Objectifs du marchandising
Les objectifs du marchandising sont multiples : maximiser la conversion des visiteurs en acheteurs, optimiser le linéaire, et augmenter le panier moyen. En d’autres termes, il s’agit de faire en sorte que chaque visiteur achète quelque chose et dépense un peu plus que prévu.

Les 3 grands types de marchandising
1. Le marchandising d’organisation
Ce type de marchandising se concentre sur la disposition logique des produits. Par exemple, dans un supermarché bio, les produits sont souvent organisés de manière à guider l’acheteur à travers différentes sections, des fruits et légumes aux produits laitiers, en passant par les épiceries.
2. Le marchandising de gestion
Ici, l’accent est mis sur la répartition des mètres linéaires en fonction des marges. Par exemple, dans un rayon hygiène-beauté, les produits à haute marge bénéficieront de plus d’espace.
3. Le marchandising de séduction
Ce type de marchandising vise à créer une expérience sensorielle pour le client. Imagine une boutique de luxe avec des lumières tamisées, des senteurs agréables et une présentation visuelle attrayante (PLV).
Comment mettre en place une stratégie de marchandising efficace ?
Étudier le comportement d’achat du consommateur
Comprendre comment les différents types de clients naviguent dans un magasin est essentiel. Par exemple, le parcours d’un étudiant sera différent de celui d’un couple senior.
Déployer les 5B du retail (Bon produit, Bon moment, Bon prix, etc.)
Les 5B du retail sont une stratégie clé pour optimiser les ventes. Voici un exemple de leur application dans un rayon alimentaire :
| Bon produit | Bon moment | Bon prix | Bon endroit | Bonne quantité |
|---|---|---|---|---|
| Produits frais | Heures de pointe | Prix compétitifs | Emplacement visible | Stock suffisant |
Exploiter les données clients (CRM, heatmaps, comptage)
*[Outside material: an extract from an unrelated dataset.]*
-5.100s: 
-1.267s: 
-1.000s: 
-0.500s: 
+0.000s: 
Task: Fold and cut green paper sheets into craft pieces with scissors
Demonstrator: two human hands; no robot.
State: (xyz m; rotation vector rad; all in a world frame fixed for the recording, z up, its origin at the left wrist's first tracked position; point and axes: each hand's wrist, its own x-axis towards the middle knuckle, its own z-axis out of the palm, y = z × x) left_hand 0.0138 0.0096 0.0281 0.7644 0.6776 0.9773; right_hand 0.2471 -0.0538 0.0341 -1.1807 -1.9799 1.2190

Utiliser les données clients pour repositionner des promotions non performantes peut faire une grande différence. Par exemple, si une promotion ne fonctionne pas à un endroit, déplacer-la peut augmenter les ventes.
Adapter sa stratégie en fonction des résultats
Il est crucial de réorganiser les rayons en fonction des études comportementales. Par exemple, réorganiser un rayon bébé suite à une étude terrain peut améliorer les ventes.
Les outils et supports du marchandising moderne
Outils logiciels : CRM, planogrammes, PLV
Les outils logiciels comme les CRM et les planogrammes sont essentiels pour une stratégie de marchandising efficace. La PLV (Publicité sur le Lieu de Vente) joue également un rôle essentiel.
Mobilier, éclairage et supports visuels
Le mobilier et l’éclairage peuvent transformer l’expérience client. Par exemple, un nouveau mobilier dans un concept store peut attirer plus de clients.
Digitalisation des points de vente
Les bornes interactives et la réalité augmentée deviennent de plus en plus populaires. Imagine une boutique de lunettes où tu peux essayer virtuellement différentes paires.
Le rôle du merchandiser : chef d’orchestre de l’expérience retail
Le merchandiser est un métier hybride qui combine analyse marketing, design et opérationnel terrain. Il est responsable de la conception, de l’organisation et de l’optimisation de l’espace de vente.